The role of spirituality in treating chronic pain is vital as it helps patients to create a meaning and purpose that is essential in fighting chronic pain. Spirituality can help patients cope with the physical as well as the psychological component to chronic pain. The psychological meaning that patients assign to their pain impacts how they process their pain long term.
Spirituality lies in the sense of connection and inner strength and peace that individuals derive from the relationship with themselves, others, nature and possibly a connection to a specific religion. The role of a more spiritual patient is vital to improving a patient’s overall well-being and quality of life. This improved well being takes time and training to accomplish but works through visualization, meditation, positive thinking and possibly even prayer.
A sense of connection to one’s environment, nature and a higher power helps to give patient’s an improved outlook on their treatment and significantly improved outcomes in treating their pain. Patients that find the ability to improve their inner strength will have an improved outlook, a sense of purpose and will lead them to their ‘cure’.
This is an absolutely huge topic, I can’t state that enough! In fact, this article is only a primer to an entire book we are writing that will help to attack and treat Fibromyalgia. I will give a few of the highlights on our ‘cure’ for Fibromyalgia.
Before we can treat Fibromyalgia, let’s try to put to the side the past stigmas associated with Fibromyalgia. For many years a majority of physicians did not believe in Fibromyalgia and there are still a few physicians who refuse to recognize or treat Fibro. While rounding on patients in the hospital, I overhead a colleague label Fibromyalgia as the “depressed, overweight, middle age, housewife syndrome”. On the other spectrum, you had the theory that Fibromyalgia was a warning of things to come. This group looked at Fibromyalgia patients similar to the theory of the canary in the coal mine.

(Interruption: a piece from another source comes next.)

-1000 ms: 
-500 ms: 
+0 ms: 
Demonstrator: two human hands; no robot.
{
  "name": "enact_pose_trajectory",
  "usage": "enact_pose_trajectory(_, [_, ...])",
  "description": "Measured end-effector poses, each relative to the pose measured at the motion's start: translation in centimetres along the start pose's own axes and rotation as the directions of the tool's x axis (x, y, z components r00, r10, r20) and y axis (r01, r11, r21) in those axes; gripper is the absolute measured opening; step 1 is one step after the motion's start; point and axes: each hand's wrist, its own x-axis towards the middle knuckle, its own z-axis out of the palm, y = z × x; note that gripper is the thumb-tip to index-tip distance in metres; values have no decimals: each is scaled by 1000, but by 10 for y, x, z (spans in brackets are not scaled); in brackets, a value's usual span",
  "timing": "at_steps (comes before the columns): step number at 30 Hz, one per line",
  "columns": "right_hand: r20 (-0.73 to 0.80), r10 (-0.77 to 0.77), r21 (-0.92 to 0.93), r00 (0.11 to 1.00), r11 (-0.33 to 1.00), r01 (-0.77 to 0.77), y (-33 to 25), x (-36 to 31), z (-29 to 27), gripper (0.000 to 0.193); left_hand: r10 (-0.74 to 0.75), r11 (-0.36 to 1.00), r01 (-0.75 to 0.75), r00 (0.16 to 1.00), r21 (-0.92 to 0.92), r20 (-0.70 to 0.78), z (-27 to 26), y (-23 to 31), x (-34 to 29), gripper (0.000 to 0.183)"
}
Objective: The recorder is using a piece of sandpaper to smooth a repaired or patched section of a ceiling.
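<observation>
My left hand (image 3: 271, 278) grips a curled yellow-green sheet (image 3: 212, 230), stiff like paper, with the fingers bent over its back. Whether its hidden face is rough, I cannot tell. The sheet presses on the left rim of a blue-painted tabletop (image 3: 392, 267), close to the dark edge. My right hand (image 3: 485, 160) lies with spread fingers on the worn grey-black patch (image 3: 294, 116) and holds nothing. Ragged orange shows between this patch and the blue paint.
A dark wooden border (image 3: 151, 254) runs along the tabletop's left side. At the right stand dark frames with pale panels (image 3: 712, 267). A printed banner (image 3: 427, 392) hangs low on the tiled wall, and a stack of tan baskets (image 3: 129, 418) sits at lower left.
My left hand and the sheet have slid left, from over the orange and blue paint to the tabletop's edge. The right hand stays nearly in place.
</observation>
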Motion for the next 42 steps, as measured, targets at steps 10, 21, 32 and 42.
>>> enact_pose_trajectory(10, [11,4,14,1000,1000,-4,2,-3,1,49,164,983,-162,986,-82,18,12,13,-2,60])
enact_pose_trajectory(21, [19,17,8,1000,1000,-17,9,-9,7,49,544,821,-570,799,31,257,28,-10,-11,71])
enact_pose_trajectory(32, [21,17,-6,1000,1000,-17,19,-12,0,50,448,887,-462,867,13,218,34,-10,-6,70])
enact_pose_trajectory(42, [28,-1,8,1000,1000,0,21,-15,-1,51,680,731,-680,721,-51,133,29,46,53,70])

Luckily, the medical community is finally coming around to recognizing this chronic pain condition. Current Fibromyalgia research and philosophy is a mixed component of a central nervous system dysfunction with a chronic myofascial component. Below is a list of recommendations we make to all of our Fibromyalgia patients on there first visit.
- Fibromyalgia is a diagnosis of exclusion, make sure to have labs to rule our other connective tissues diseases first, like Rheumatoid Arthritis, before accepting the Fibro diagnosis.
- Every Fibro patients needs a sleep study to treat any underlying sleep disorders that will directly complicate pain.
- Treat any underlying depression.
- Check underlying vitamin deficiencies that can complicate pain, including Vitamin D, Vitamin B12, Vitamin B1
- Start a daily home exercise/stretching program, Fibro will worsens with inactivity.
- Eliminate all soda’s immediately, totally toxic and can increase inflammatory levels in the body complicating pain.
- Restrict the ‘nightshade plants’ from the diet to limit their inflammatory related issues
- Limit yeast foods, so many of my patients struggle with this one but it will dramatically improve your energy.
- Work with a local physician and consider one of the FDA approved medications for Fibromyalgia: Cymbalta, Lyrica or Savella.
- Consider a workup for gluten allergy.
So much more to cover in future blogs, but this will give you a good starting point and as always consult your local healthcare provider before starting any new health lifestyle modification.